§ **Directions**
Write out the whole listing. Leave out nothing.

────────────────

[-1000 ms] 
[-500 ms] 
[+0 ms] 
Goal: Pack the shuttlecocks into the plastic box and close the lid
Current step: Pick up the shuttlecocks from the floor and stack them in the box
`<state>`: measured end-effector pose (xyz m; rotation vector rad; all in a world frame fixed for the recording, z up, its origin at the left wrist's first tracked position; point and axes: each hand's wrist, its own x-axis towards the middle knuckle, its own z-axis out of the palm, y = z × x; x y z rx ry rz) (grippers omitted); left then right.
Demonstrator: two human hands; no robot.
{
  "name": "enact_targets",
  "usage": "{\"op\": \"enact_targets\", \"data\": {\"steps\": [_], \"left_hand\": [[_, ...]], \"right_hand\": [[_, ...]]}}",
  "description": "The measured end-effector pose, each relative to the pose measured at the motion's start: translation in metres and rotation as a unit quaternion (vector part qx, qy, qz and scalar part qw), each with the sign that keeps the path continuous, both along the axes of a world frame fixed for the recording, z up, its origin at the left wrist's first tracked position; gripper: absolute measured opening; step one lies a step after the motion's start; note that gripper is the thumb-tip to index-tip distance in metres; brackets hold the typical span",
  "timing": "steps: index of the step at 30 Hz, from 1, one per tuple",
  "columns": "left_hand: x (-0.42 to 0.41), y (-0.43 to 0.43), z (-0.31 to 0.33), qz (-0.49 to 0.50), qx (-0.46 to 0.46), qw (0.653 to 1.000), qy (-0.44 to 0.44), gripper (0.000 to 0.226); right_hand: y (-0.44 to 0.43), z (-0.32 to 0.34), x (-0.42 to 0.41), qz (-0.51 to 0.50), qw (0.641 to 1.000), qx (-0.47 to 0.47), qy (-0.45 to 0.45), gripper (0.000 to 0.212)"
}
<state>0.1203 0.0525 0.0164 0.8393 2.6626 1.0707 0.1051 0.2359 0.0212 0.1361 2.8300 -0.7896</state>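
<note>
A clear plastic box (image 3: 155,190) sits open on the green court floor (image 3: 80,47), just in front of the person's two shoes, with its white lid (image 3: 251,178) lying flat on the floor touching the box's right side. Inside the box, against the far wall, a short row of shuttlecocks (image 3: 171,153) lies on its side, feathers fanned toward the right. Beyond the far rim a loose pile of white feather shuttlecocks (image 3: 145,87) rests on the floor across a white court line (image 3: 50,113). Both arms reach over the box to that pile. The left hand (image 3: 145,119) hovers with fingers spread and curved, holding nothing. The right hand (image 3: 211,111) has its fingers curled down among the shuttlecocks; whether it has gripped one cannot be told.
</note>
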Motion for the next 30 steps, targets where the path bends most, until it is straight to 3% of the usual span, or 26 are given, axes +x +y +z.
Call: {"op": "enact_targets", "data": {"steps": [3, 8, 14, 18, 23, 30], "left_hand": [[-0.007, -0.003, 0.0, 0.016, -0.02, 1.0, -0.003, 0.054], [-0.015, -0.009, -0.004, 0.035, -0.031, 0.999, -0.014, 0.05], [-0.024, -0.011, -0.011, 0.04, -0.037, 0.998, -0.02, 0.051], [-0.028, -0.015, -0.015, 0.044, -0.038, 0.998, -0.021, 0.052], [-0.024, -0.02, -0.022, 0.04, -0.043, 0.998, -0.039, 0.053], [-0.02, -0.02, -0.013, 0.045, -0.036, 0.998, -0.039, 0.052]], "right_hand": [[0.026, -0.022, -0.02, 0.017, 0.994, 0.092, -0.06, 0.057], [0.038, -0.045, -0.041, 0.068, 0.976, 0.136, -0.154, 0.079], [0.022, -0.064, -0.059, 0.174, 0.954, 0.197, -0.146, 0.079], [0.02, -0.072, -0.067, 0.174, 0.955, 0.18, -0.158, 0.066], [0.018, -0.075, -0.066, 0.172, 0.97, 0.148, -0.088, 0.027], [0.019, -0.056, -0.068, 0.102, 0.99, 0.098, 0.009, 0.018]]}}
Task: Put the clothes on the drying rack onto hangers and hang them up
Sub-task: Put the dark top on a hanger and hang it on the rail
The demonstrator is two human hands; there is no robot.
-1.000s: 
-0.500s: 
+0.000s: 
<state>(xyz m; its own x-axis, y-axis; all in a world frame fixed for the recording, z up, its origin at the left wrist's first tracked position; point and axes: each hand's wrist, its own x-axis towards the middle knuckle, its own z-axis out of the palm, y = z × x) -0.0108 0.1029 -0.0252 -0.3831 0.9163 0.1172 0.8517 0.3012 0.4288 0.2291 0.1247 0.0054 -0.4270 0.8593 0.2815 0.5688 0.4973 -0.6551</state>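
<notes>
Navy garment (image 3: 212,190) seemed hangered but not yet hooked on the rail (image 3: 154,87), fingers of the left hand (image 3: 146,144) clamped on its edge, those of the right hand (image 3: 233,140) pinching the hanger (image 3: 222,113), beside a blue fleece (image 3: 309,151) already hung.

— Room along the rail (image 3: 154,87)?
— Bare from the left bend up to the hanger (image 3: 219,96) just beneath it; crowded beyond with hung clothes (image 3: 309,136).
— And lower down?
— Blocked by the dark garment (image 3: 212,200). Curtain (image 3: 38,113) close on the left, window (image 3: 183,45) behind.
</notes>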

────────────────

§ **Reply to the task**
[-1000 ms] 
[-500 ms] 
[+0 ms] 
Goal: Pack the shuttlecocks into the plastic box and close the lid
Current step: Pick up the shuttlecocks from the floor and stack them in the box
`<state>`: measured end-effector pose (xyz m; rotation vector rad; all in a world frame fixed for the recording, z up, its origin at the left wrist's first tracked position; point and axes: each hand's wrist, its own x-axis towards the middle knuckle, its own z-axis out of the palm, y = z × x; x y z rx ry rz) (grippers omitted); left then right.
Demonstrator: two human hands; no robot.
{
  "name": "enact_targets",
  "usage": "{\"op\": \"enact_targets\", \"data\": {\"steps\": [_], \"left_hand\": [[_, ...]], \"right_hand\": [[_, ...]]}}",
  "description": "The measured end-effector pose, each relative to the pose measured at the motion's start: translation in metres and rotation as a unit quaternion (vector part qx, qy, qz and scalar part qw), each with the sign that keeps the path continuous, both along the axes of a world frame fixed for the recording, z up, its origin at the left wrist's first tracked position; gripper: absolute measured opening; step one lies a step after the motion's start; note that gripper is the thumb-tip to index-tip distance in metres; brackets hold the typical span",
  "timing": "steps: index of the step at 30 Hz, from 1, one per tuple",
  "columns": "left_hand: x (-0.42 to 0.41), y (-0.43 to 0.43), z (-0.31 to 0.33), qz (-0.49 to 0.50), qx (-0.46 to 0.46), qw (0.653 to 1.000), qy (-0.44 to 0.44), gripper (0.000 to 0.226); right_hand: y (-0.44 to 0.43), z (-0.32 to 0.34), x (-0.42 to 0.41), qz (-0.51 to 0.50), qw (0.641 to 1.000), qx (-0.47 to 0.47), qy (-0.45 to 0.45), gripper (0.000 to 0.212)"
}
<state>0.1203 0.0525 0.0164 0.8393 2.6626 1.0707 0.1051 0.2359 0.0212 0.1361 2.8300 -0.7896</state>
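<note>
A clear plastic box (image 3: 155,190) sits open on the green court floor (image 3: 80,47), just in front of the person's two shoes, with its white lid (image 3: 251,178) lying flat on the floor touching the box's right side. Inside the box, against the far wall, a short row of shuttlecocks (image 3: 171,153) lies on its side, feathers fanned toward the right. Beyond the far rim a loose pile of white feather shuttlecocks (image 3: 145,87) rests on the floor across a white court line (image 3: 50,113). Both arms reach over the box to that pile. The left hand (image 3: 145,119) hovers with fingers spread and curved, holding nothing. The right hand (image 3: 211,111) has its fingers curled down among the shuttlecocks; whether it has gripped one cannot be told.
</note>
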Motion for the next 30 steps, targets where the path bends most, until it is straight to 3% of the usual span, or 26 are given, axes +x +y +z.
Call: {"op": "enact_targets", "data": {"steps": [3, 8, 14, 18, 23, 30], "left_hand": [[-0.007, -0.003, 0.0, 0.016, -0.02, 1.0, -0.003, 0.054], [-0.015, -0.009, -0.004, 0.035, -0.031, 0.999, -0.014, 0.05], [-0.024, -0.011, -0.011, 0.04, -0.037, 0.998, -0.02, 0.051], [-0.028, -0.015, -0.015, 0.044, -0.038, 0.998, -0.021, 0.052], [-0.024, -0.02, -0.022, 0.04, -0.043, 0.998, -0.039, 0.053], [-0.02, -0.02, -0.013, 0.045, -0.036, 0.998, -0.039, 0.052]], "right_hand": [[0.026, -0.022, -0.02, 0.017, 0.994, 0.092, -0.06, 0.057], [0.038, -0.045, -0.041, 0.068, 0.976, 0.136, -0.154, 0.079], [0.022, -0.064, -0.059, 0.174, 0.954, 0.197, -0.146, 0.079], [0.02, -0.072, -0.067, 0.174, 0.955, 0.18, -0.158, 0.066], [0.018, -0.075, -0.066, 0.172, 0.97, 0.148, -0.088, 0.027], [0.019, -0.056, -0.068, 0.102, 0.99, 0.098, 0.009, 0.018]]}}
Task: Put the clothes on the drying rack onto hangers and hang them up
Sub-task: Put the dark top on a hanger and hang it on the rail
The demonstrator is two human hands; there is no robot.
-1.000s: 
-0.500s: 
+0.000s: 
<state>(xyz m; its own x-axis, y-axis; all in a world frame fixed for the recording, z up, its origin at the left wrist's first tracked position; point and axes: each hand's wrist, its own x-axis towards the middle knuckle, its own z-axis out of the palm, y = z × x) -0.0108 0.1029 -0.0252 -0.3831 0.9163 0.1172 0.8517 0.3012 0.4288 0.2291 0.1247 0.0054 -0.4270 0.8593 0.2815 0.5688 0.4973 -0.6551</state>
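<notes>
Navy garment (image 3: 212,190) seemed hangered but not yet hooked on the rail (image 3: 154,87), fingers of the left hand (image 3: 146,144) clamped on its edge, those of the right hand (image 3: 233,140) pinching the hanger (image 3: 222,113), beside a blue fleece (image 3: 309,151) already hung.

— Room along the rail (image 3: 154,87)?
— Bare from the left bend up to the hanger (image 3: 219,96) just beneath it; crowded beyond with hung clothes (image 3: 309,136).
— And lower down?
— Blocked by the dark garment (image 3: 212,200). Curtain (image 3: 38,113) close on the left, window (image 3: 183,45) behind.
</notes>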

Whatever the exercise asked has now been answered.